いつか、きみの空を。
慶と日菜から距離を置いて、けれど葵衣に駆け寄ることも出来ずにいると、慌ただしい足音が追いかけてきた。
「真野さん!」
ビクッと自分でもわかるくらい、大きく肩が跳ねた。
この場にいる『真野』はふたり。
だけれど、声の主を振り向かなくたって誰を呼んだのかはわかる。
「橋田くん」
「ごめんね、どうしても気になって。……彼氏じゃ、ないんだよね……?」
わたしのそばで耳打ちをするように囁きながら、橋田くんが目で示したのは、位置的に葵衣だ。
「ちがうよ」
「本当に?」
しつこい、と言ってしまいそうになるのを飲み込む。
日菜が橋田くんに向かって騒ぐのを、慶が止めていた。
わたしは葵衣を振り向くことが出来なくて、もう一度、ちがうと呟いてから頭を振る。
「あんた、しつこいよ! 花奏と葵衣は双子なの!」
「……ふた、ご?」
わたしが避けていた言葉を、代わりに日菜が叫んでくれた。
橋田くんは日菜の言葉を反芻しながら、わたしから離れた。
「気になるんなら花奏に聞けばいいじゃない。前もそう。真野さんに彼氏はいるのか?って。直接聞く意気地もないようなやつに花奏はやんないんだから」
わたしの知らない話を日菜と橋田くんがしている。
話の内容は聞き取れているのに、理解が追いつかなくて、ただこの場で取り残されているのがわたしだけではないことに安心した。
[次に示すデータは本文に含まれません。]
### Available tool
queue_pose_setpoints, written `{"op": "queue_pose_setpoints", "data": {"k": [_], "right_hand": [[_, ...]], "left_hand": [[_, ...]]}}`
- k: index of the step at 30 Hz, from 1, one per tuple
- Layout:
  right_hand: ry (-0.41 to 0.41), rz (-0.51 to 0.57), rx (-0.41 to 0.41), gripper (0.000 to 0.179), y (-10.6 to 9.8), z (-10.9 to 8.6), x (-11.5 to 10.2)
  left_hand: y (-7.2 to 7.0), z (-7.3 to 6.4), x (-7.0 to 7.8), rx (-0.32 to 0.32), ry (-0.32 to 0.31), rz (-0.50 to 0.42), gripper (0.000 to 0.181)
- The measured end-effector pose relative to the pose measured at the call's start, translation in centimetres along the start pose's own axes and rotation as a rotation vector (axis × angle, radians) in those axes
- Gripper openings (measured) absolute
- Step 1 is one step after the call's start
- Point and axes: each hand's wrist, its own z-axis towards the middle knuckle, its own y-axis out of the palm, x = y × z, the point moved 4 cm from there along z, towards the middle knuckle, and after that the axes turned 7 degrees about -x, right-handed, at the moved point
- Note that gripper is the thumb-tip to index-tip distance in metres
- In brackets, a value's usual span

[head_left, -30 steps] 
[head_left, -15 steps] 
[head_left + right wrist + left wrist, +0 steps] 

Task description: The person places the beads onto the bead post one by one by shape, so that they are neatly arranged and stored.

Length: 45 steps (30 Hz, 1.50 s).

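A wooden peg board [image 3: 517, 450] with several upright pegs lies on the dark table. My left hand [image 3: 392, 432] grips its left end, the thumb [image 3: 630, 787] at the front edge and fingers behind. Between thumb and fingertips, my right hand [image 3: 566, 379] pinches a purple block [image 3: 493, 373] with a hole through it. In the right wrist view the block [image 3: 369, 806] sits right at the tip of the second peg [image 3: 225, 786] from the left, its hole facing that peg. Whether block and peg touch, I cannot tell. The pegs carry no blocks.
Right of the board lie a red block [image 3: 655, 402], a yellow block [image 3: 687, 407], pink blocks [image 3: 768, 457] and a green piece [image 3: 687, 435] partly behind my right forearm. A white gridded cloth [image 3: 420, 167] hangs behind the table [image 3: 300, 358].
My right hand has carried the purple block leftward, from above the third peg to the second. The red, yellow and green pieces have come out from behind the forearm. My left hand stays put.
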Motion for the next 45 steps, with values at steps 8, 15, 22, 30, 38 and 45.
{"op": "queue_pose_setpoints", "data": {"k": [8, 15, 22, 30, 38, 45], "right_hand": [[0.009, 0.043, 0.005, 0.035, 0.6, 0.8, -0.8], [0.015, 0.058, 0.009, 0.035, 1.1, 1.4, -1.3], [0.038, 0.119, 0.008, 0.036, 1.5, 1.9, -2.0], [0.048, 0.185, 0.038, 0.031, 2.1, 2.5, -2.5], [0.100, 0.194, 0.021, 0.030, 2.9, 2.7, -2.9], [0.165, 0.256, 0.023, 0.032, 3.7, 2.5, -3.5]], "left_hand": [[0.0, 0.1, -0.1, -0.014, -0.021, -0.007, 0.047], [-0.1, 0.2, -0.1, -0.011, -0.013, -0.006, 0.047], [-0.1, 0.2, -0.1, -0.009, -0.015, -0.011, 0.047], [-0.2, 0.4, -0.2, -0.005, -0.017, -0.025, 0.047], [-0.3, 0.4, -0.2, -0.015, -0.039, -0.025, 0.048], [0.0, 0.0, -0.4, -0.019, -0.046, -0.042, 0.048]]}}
慶も困惑していて、日菜に伸ばしかけた手を引っ込めている。
「そ、そっか……真野さん、双子だったんだ。知らなかったな」
「だったら、なに?」
傍から見てもわかる、安堵を滲ませた笑いに、心底腹が立つ。
考えるよりも先に口から出た冷たい声に、一瞬すべての音が消えた。
「橋田くんには関係ないでしょう」
そうだ、関係ない。橋田くんには何も。
この感情は怒りではなく、悲しみだ。
何も知らない橋田くんが、日菜からの情報だけで、わたしと葵衣を双子と認識して、安堵する様子を見せられて、地べたに伏せてしまいたくなるほど悲しい。
双子だからって安心するの?
わたしが葵衣を好きで、葵衣がわたしを好きかもしれないって、そんなことは考え付きすらしないの?
「真野さん……?」
伸ばされた橋田くんの手を、ほとんど反射的に弾こうとしたとき、わたしの爪がバチンと音を立てて当たったのは、別の人の腕だった。